On Monday a group of colleagues returned from Budapest – giddy after a weekend of goulash, thermal bathing and cocktailing with Monocle subscribers and collaborators. Armed with tales of tasty sweets and tantalizingly cheap real estate, our editor also mentioned a somewhat distressing scene at the Hungarian capital’s airport.
“It was quite sad to see all those blue-nosed Malév planes lined up with nowhere to go,” he said. “It’s more depressing that Ryanair looks set to become Hungary’s new national carrier.”
While airline collapses have become commonplace, with Spanair and Air Australia also going under during the past few weeks, the loss of flag carriers is a less frequent phenomenon.
For sure, we’ve seen high profile bankruptcies, Swissair and Sabena immediately come to mind. But in both cases the public and private sector worked hard to get their flags back on the fuselages of Boeings and Airbuses.
Both Switzerland and Belgium are good examples of why small countries need their own airlines. With not enough space on the Tarmac for a host of home-grown competition, smaller nations need their own carriers to stimulate trade, boost tourism and, in many cases, assert their sovereignty.
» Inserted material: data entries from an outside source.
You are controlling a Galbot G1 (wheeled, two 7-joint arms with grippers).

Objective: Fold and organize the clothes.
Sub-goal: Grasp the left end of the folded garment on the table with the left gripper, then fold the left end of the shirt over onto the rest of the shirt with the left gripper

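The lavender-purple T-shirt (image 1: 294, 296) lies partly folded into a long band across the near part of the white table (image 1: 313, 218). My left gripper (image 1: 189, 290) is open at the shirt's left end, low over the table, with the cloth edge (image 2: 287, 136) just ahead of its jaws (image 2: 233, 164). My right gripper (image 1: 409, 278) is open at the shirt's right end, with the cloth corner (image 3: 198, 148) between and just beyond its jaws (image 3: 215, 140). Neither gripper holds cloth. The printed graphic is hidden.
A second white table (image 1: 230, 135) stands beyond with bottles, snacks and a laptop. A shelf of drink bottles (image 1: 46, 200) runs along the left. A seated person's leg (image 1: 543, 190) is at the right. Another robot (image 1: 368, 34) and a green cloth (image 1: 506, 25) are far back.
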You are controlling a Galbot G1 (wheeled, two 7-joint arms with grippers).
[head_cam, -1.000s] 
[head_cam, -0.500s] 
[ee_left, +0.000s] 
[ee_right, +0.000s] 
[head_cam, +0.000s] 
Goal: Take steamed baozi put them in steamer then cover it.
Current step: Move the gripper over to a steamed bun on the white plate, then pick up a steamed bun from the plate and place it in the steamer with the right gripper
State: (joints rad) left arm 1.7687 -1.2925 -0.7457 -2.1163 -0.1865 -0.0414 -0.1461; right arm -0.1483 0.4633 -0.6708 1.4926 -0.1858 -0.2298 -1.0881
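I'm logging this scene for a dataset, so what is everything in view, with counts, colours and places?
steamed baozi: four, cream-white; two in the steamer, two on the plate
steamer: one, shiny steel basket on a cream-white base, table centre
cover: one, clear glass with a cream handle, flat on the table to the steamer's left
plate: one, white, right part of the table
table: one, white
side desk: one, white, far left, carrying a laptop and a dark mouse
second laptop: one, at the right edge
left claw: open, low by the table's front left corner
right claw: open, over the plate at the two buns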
Conventional wisdom suggests that states have no business running airlines. Indeed, the past few decades have seen most major economies sell their flag carriers to other airline groups or list them on the local bourse – often keeping minority stakes for sentimental purposes. The results have been mixed, at best.
While Monocle is all for a free and open market, we also believe there’s a need for governments to offer essential services to their citizens. In the case of countries with small populations or lacking strategic hubs, this also means underwriting the national airline.
Consultants might argue that this is wholly unnecessary as other airlines will swoop down to soak up demand. But there’s considerably more at stake than just ensuring every flight boasts an 80 per cent load factor. On a good day, a national airline is an embassy with wings – transporting culture, cuisine, commerce and goodwill around the world.
Air New Zealand is a flying example of Kiwi resourcefulness and ingenuity. A flag carrier that instils a sense of pride when its tail is spotted on the runway of a far-off land; when it brings home the winning team or when it flies out to evacuate citizens stranded in a conflict or disaster zone.
In an increasingly globalised world, smart governments recognise the importance of having their flags fluttering on as many routes as possible. It’s a message that certainly hasn’t been lost on Singapore, whose government owns the highly respected Singapore Airlines, or Dubai, home of Emirates. In both cases, these small states have made their airlines part of their national identity and growth strategy.
At the moment there’s talk in Finland of selling off state-backed Finnair – either in parts or the whole business. Having spent decades building up a hub strategy that exploits the fast travel times across the top of the world, Finnair might have carved out a unique position in international aviation. But a solution that suits Finland is unlikely to be particularly attractive to outside investors. Is Lufthansa really going to invest in a hub on the far side of the Baltic? Ditto – Air France or KLM.
As governments around the world continue to tighten their belts, they also have to remember there are some things you simply have to protect: education, national security, banks and infrastructure are all fundamental. An airline to call your own is also useful to get your citizens around the world and bring in visitors to invest and marvel at your achievements.
What happens the next time a group of Hungarian tourists need to be airlifted out of a country that’s just seen it’s government implode? Will Budapest have to put a call through to the offices of Ryanair in Dublin to organise an evacuation? Will the Finnish foreign minister need to call the CEO of Norwegian for some 737s?
Maybe so. What a sad day it will be for their national brand image.